* _Directions for this task_
Scan the records for the string "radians"; copy each line where it occurs.

Stored dataset items:
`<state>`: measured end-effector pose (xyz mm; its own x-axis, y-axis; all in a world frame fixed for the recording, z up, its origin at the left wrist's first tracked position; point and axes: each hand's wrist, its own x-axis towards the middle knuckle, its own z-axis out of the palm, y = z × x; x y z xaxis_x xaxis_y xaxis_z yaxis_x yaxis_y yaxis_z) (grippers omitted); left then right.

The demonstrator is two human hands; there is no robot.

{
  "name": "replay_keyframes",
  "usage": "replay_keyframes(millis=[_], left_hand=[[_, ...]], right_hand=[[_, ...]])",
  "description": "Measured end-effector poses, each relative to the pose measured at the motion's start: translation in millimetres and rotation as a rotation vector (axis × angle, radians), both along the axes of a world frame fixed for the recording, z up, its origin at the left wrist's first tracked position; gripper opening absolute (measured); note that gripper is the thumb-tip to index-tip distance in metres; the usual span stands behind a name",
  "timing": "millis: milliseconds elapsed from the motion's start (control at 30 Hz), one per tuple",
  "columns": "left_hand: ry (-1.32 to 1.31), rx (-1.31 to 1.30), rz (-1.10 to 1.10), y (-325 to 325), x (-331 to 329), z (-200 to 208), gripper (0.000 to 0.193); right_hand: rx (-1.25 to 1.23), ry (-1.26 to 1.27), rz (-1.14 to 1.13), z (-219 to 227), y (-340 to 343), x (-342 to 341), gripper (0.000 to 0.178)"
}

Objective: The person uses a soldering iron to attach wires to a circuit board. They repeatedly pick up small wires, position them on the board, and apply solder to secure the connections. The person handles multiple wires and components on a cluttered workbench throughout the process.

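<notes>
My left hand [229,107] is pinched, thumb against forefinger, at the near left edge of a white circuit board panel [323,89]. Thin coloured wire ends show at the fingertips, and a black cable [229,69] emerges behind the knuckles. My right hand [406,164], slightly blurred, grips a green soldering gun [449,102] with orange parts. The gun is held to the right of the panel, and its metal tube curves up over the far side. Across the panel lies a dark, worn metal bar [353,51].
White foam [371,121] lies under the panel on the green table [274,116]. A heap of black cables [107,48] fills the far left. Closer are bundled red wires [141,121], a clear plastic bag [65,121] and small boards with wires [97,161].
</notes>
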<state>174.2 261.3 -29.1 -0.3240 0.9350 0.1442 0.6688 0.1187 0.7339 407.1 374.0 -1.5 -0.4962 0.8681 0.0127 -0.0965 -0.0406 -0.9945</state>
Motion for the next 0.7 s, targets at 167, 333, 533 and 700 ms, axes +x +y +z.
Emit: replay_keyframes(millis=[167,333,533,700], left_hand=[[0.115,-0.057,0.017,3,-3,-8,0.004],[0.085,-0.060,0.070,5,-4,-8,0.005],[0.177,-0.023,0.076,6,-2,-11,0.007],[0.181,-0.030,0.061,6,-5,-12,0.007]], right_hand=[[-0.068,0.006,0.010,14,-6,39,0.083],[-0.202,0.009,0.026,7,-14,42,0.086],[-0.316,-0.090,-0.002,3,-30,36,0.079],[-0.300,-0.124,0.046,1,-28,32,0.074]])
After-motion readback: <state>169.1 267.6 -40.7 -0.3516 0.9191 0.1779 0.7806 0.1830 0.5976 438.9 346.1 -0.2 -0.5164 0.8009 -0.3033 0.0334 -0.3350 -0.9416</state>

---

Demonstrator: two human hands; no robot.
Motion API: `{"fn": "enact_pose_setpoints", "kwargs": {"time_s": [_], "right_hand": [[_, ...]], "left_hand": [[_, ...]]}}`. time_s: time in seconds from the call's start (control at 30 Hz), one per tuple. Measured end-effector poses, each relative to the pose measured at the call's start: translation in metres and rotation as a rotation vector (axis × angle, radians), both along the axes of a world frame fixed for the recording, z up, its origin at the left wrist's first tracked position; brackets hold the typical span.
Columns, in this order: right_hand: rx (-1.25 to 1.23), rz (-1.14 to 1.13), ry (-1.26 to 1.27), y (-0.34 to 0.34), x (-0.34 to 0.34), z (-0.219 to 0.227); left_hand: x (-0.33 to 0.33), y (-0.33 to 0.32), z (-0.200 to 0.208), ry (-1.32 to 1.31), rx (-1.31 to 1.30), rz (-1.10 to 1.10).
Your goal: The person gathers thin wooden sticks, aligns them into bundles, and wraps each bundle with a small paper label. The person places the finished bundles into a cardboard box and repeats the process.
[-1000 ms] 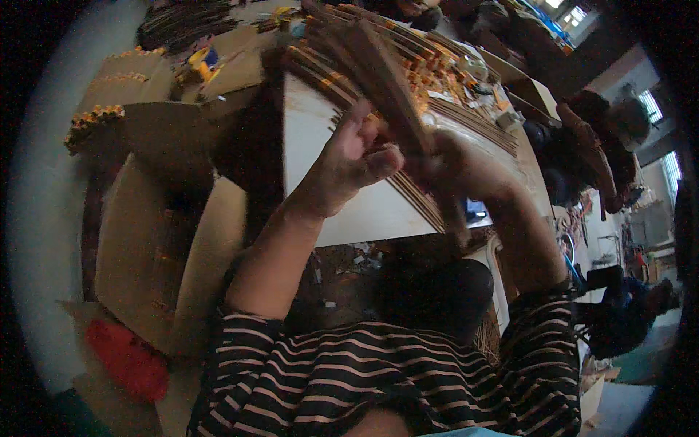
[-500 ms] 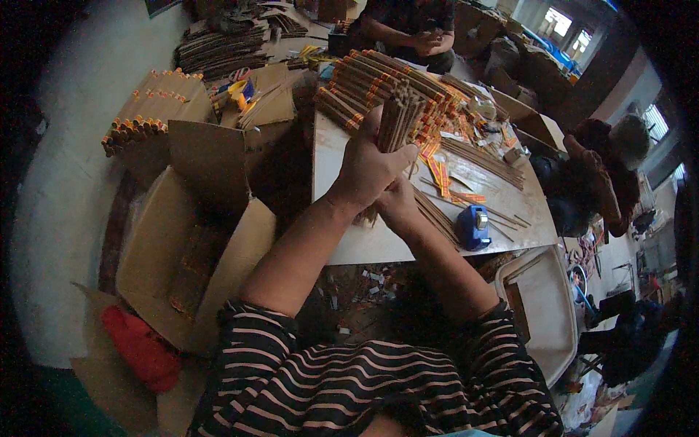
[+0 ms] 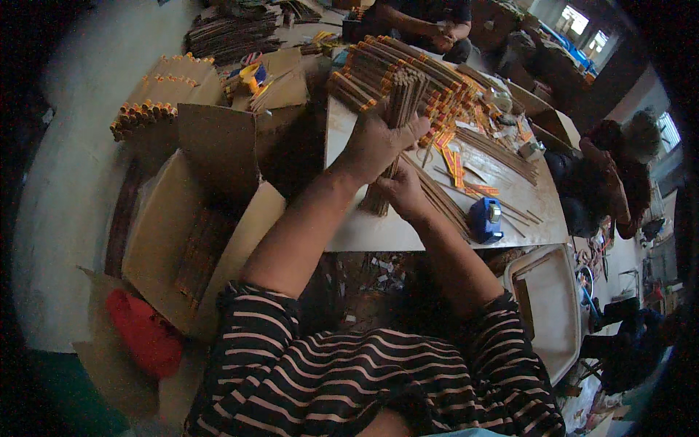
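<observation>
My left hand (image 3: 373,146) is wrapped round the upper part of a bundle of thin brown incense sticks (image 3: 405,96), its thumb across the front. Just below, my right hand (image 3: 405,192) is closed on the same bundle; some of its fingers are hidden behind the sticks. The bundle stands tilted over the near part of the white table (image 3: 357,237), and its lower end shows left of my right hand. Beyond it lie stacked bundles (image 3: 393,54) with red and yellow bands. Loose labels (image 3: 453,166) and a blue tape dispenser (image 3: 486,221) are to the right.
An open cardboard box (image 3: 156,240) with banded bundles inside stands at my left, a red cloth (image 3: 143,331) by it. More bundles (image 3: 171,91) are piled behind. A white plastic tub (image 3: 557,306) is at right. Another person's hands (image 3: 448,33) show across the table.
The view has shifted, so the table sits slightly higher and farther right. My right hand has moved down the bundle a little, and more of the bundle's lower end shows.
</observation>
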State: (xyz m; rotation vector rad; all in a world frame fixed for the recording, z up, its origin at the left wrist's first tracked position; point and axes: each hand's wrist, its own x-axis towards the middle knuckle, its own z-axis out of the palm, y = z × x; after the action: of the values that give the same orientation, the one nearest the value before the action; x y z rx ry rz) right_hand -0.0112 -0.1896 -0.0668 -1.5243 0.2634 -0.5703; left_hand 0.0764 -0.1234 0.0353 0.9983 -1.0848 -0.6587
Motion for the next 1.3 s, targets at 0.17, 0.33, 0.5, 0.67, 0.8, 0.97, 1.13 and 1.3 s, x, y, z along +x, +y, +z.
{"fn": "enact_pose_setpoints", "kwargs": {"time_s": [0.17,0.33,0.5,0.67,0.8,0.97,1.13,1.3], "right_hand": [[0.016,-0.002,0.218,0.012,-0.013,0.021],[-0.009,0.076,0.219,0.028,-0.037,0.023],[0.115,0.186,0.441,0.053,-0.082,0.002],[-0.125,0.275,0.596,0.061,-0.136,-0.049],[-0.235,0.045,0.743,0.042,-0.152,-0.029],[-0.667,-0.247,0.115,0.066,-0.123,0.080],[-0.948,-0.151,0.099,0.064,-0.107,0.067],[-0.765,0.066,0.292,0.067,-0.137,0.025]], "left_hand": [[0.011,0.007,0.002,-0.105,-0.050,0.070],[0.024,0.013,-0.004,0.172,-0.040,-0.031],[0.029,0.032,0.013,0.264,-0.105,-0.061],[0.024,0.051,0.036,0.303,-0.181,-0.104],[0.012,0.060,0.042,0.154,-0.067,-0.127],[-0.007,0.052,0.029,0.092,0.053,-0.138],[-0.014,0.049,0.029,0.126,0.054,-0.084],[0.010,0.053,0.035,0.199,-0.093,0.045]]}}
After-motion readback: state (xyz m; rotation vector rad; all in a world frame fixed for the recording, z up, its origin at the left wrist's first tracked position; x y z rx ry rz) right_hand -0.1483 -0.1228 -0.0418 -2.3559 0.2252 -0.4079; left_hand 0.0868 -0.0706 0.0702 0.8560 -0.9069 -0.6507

* _Solution to this task_
  "description": "Measured end-effector poses, each relative to the pose measured at the motion's start: translation in millimetres and rotation as a rotation vector (axis × angle, radians), both along the axes of a world frame fixed for the recording, z up, its origin at the left wrist's first tracked position; gripper opening absolute (measured); note that gripper is the thumb-tip to index-tip distance in metres; the usual span stands behind a name",
Motion API: `{"fn": "enact_pose_setpoints", "kwargs": {"time_s": [_], "right_hand": [[_, ...]], "left_hand": [[_, ...]]}}`. time_s: time in seconds from the call's start (control at 30 Hz), one per tuple. Measured end-effector poses, each relative to the pose measured at the call's start: translation in metres and rotation as a rotation vector (axis × angle, radians), both along the axes of a world frame fixed for the recording, z up, its origin at the left wrist's first tracked position; brackets hold the typical span.

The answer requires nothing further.